In a paper presented at the 7th Annual Conference on Robot Learning last November, a team of Stanford University researchers presented an intelligent human brain-robot interface that enables controlling a robot through brain signals. Dubbed NOIR, short for Neural Signal Operated Intelligent Robots, the system uses electroencephalography (EEG) to communicate human intentions to the robots.
According to the researchers, their brain-robot interface proved capable of carrying through 20 distinct everyday tasks, including cooking, cleaning, personal care, and more. Besides the sheer ability to execute tasks, NOIR also aims to be able to learn about and better adapt to users' intentions using AI:
The effectiveness of the system is improved by its synergistic integration of robot learning algorithms, allowing for NOIR to adapt to individual users and predict their intentions. Our work enhances the way humans interact with robots, replacing traditional channels of interaction with direct, neural communication.
NOIR uses a first component to decode goals processing brain signals and another to support a library of primitive tasks.
The first component is implemented as a modular pipeline that uses EEG signals to decode user intentions. To understand what object to manipulate, the first pipeline module relies on steady state visually evoked potentials (SSVEPs), i.e., rhythmic stimuli arising in the occipital lobe, which is commonly associated with the visual cortex. Those stimuli are then classified using Canonical Correlation Analysis (CCA) to create a Canonical Reference Signal which is matched to the EEG signal to identify the object that was made to flicker at that frequency.
The next pipeline stage deals with decoding the action to carry through on the target object. This is accomplished using motor imagery (MI) signals which are translated into one of four available classes, namely Left Hand, Right Hand, Legs, and Rest, to identify the body part that the user imagines using to carry through the task.

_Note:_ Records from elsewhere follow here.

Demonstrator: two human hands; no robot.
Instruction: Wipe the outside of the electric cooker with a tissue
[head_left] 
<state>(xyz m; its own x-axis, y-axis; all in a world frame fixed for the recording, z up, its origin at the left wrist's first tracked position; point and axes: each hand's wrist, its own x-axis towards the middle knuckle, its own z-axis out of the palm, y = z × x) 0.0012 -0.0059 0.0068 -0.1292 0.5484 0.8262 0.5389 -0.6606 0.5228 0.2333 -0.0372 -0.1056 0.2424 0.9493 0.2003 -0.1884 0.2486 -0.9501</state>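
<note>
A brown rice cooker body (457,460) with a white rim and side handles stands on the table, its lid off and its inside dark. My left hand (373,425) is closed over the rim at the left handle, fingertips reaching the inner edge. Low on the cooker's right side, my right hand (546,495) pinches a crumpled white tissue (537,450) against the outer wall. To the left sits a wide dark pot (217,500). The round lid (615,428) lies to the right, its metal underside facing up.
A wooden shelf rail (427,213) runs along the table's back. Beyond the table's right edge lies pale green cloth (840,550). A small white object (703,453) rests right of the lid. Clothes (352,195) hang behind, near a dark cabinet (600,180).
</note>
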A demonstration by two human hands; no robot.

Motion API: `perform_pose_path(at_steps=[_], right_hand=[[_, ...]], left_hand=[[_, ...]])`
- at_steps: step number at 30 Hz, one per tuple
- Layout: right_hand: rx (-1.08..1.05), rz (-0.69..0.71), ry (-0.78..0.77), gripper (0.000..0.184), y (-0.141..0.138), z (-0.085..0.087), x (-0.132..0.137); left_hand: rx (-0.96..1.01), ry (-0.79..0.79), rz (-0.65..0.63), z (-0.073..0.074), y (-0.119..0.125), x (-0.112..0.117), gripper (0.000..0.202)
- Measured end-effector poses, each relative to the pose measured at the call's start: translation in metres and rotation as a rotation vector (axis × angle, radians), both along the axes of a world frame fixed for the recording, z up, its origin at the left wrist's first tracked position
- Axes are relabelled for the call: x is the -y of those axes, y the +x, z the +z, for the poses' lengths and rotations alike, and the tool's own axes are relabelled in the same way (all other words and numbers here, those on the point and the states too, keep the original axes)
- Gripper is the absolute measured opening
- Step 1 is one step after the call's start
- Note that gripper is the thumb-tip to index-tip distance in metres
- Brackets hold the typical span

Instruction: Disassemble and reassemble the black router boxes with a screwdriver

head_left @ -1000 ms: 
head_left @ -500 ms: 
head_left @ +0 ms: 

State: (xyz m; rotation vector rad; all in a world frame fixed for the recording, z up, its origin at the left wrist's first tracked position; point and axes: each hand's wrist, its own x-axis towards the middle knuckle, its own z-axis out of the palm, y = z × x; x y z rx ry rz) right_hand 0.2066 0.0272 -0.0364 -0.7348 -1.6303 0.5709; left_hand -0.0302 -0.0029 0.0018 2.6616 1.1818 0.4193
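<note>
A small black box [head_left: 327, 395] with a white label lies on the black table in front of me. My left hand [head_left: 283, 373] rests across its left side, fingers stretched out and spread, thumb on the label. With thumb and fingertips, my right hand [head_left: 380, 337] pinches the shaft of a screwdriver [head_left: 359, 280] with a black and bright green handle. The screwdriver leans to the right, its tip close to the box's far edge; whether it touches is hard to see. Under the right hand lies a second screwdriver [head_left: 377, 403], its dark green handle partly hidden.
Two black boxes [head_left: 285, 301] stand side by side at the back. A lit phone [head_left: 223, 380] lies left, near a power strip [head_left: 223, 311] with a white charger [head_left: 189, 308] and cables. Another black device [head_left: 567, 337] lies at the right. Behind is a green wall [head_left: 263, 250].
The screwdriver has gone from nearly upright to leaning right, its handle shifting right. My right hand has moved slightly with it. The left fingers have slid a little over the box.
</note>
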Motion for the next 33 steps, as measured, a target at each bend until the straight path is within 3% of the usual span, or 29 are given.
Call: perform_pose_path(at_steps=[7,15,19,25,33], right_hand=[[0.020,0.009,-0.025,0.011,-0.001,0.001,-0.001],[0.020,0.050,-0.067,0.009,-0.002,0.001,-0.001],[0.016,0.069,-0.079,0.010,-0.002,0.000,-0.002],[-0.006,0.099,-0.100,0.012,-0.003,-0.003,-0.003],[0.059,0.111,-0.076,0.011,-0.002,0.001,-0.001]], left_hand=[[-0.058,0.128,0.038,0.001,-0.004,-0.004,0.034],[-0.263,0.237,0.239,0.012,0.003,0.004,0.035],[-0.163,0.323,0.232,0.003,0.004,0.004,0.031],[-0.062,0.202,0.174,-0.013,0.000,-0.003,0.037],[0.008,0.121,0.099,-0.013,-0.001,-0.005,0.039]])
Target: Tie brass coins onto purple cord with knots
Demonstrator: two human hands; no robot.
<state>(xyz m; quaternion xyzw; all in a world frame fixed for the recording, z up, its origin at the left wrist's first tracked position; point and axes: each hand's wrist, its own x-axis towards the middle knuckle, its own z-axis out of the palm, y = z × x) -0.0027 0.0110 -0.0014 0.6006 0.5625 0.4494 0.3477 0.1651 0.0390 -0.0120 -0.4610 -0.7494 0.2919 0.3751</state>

Finally, EEG signals are used again to guide a cursor on a screen and select the location for executing the skill. A special safety mechanism is implemented at this stage to allow the user to confirm or interrupt the operation. To this aim, the system collects electrical signals generated from facial muscles. For example, if the user frowns or clenches their jaw, the ensuing signals are interpreted as a negative response.
The second component implements a parametrized library of robot skills which include picking, pushing, placing, and others. Those fundamental skills can be combined to create more complex tasks.
According to the researchers, NOIR has been able to accomplish 20 long-horizon tasks made of 4 to 15 skills, including meal preparation, cleaning, personal care, and entertainment. Each task required a number of successive attempts, ranging from 1 to 3.33, while the mean task completion time was about 20 minutes.
While these results show that a system like NOIR entails some inefficiencies in comparison with humans accomplishing the same tasks, especially in the first attempts, the researchers are confident that robot learning methods have the potential to address those inefficiencies over time.